─── MATERIAL FOR THE TASK ───
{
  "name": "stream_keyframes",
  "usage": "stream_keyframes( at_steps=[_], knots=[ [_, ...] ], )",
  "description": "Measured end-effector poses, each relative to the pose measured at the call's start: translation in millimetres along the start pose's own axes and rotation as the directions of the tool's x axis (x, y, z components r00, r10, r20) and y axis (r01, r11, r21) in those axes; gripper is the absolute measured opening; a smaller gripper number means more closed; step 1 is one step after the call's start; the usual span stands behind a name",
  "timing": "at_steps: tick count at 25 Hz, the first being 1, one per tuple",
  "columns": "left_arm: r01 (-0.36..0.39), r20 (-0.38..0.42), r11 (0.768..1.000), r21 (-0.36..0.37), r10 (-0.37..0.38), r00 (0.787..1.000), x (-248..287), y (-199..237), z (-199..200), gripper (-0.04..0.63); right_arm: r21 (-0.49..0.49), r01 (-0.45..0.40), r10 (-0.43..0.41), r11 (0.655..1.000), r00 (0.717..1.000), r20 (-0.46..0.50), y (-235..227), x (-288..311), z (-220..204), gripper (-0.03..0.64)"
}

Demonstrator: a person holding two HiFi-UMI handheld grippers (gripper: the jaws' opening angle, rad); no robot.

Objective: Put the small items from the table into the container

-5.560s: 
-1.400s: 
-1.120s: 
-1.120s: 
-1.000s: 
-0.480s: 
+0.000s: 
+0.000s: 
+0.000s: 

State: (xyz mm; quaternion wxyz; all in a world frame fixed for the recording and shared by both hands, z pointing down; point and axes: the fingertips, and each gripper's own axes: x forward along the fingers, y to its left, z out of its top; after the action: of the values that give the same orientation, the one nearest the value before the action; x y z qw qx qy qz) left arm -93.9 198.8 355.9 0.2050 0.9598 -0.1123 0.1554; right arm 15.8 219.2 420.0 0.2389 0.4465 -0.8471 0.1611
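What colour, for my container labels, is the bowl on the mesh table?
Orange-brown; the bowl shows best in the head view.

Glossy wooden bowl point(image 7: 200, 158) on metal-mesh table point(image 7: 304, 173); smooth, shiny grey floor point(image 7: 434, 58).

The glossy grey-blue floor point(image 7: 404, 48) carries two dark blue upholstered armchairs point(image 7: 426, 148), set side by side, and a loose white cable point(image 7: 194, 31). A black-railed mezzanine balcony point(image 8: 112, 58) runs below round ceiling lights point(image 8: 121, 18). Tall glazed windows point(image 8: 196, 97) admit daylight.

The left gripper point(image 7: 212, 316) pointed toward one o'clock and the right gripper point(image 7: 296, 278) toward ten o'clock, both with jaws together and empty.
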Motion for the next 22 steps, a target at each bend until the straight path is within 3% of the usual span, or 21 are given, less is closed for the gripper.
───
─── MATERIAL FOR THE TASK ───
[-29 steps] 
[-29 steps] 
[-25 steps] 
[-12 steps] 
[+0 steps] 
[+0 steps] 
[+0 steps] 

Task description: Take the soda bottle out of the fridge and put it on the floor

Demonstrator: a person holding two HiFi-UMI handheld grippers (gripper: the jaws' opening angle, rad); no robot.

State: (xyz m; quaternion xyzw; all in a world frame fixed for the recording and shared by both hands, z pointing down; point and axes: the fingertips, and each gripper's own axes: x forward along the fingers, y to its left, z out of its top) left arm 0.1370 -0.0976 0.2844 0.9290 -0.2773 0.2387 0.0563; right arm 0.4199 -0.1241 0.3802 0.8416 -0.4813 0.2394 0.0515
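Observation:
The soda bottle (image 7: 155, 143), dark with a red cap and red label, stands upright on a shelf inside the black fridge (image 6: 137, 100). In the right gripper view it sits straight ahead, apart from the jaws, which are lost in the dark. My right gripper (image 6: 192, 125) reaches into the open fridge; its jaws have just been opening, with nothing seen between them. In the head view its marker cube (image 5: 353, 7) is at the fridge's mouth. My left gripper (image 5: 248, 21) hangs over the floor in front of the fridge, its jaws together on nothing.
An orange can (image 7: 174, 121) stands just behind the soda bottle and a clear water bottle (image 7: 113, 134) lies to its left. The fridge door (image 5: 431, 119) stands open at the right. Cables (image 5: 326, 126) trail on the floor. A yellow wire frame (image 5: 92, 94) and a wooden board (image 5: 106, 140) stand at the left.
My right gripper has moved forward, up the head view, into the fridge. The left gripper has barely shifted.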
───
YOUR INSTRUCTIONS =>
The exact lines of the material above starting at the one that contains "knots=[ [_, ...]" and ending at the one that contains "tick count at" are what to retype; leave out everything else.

RESPONSE BOX =>
  "usage": "stream_keyframes( at_steps=[_], knots=[ [_, ...] ], )",
  "description": "Measured end-effector poses, each relative to the pose measured at the call's start: translation in millimetres along the start pose's own axes and rotation as the directions of the tool's x axis (x, y, z components r00, r10, r20) and y axis (r01, r11, r21) in those axes; gripper is the absolute measured opening; a smaller gripper number means more closed; step 1 is one step after the call's start; the usual span stands behind a name",
  "timing": "at_steps: tick count at 25 Hz, the first being 1, one per tuple",

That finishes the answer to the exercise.